Atualizado em 7 de janeiro de 2026 às 19:13
Lula, presidente do Brasil. Foto: Marcelo Camargo/Agência Brasil

O presidente Luiz Inácio Lula da Silva vetou integralmente, nesta quarta-feira (7), o Projeto de Lei 1469/2020, de autoria do deputado Guilherme Derrite ( que estabelecia um limite nacional de idade para o ingresso nas carreiras de policial militar e bombeiro militar. A proposta previa idade máxima de 35 anos para oficiais e praças e de 40 anos para oficiais médicos, de saúde e áreas especializadas.

O projeto é de autoria do deputado Guilherme Derrite (PP-SP) e havia sido aprovado pela Câmara dos Deputados e pelo Senado Federal. Atualmente, cada estado define, em sua própria legislação, o limite etário para ingresso nas corporações, geralmente variando entre 25 e 35 anos, de acordo com as regras locais.

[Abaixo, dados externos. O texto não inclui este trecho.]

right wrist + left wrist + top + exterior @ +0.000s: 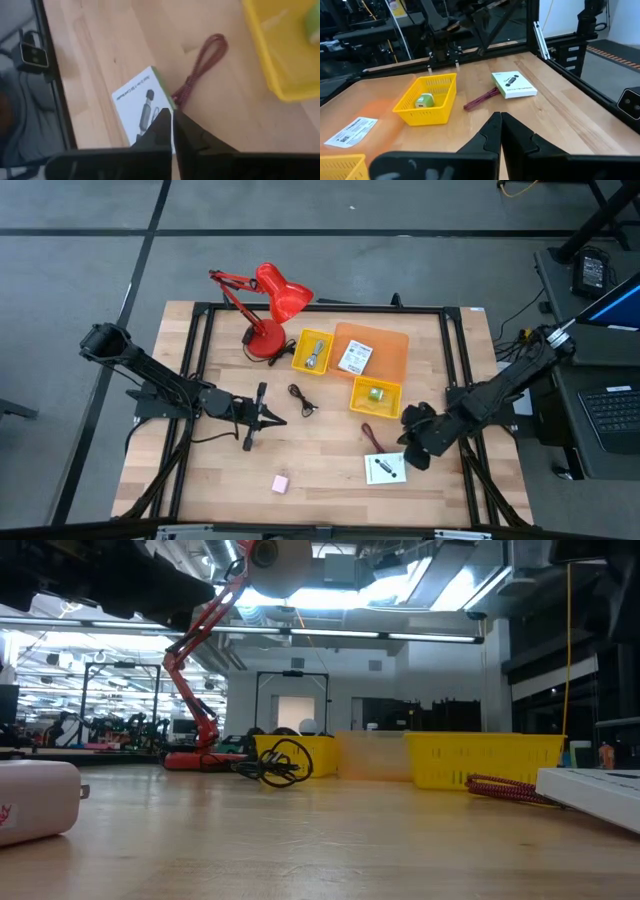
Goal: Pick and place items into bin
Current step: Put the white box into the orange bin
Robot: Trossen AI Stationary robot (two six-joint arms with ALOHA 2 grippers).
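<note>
A white box with black marks lies flat near the table's front right, a maroon cord beside it. My right gripper hangs shut above them, tilted down over the box's edge, touching nothing. My left gripper is shut, held level over the table's middle left. A black cable lies ahead of it, and a pink block sits near the front edge. A yellow bin holds a green block. An orange bin holds a white card. A second yellow bin holds a bluish-grey tool.
A red desk lamp stands at the table's far side, left of the bins. A black frame runs around the table top. Bare wood lies between the cable, the pink block and the white box.
</note>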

Na mensagem publicada no Diário Oficial da União, o Executivo informou que o veto ocorreu após manifestações do Ministério da Justiça e Segurança Pública e da Advocacia-Geral da União. Os órgãos apontaram que a unificação do critério etário em âmbito nacional interfere na gestão dos efetivos das corporações estaduais.

Segundo o governo, o texto aprovado pelo Congresso foi considerado inconstitucional e contrário ao interesse público. A justificativa destaca que a fixação de um limite único nacional afronta a autonomia dos entes federados, extrapola o conceito de norma geral e viola o princípio da razoabilidade.

Policiais. Foto: Marcos Oliveira/Agência Senado

O veto também aponta que a gestão dos quadros das polícias militares e dos corpos de bombeiros é competência dos estados, que possuem realidades distintas e legislações próprias. Dessa forma, permanecem em vigor as regras estaduais atualmente aplicadas nos concursos das corporações militares.

O veto presidencial será analisado pelo Congresso Nacional em sessão conjunta, ainda a ser marcada. Os parlamentares poderão manter ou derrubar a decisão. Para derrubar o veto, é necessário o apoio da maioria absoluta nas duas Casas: no mínimo 257 deputados e 41 senadores.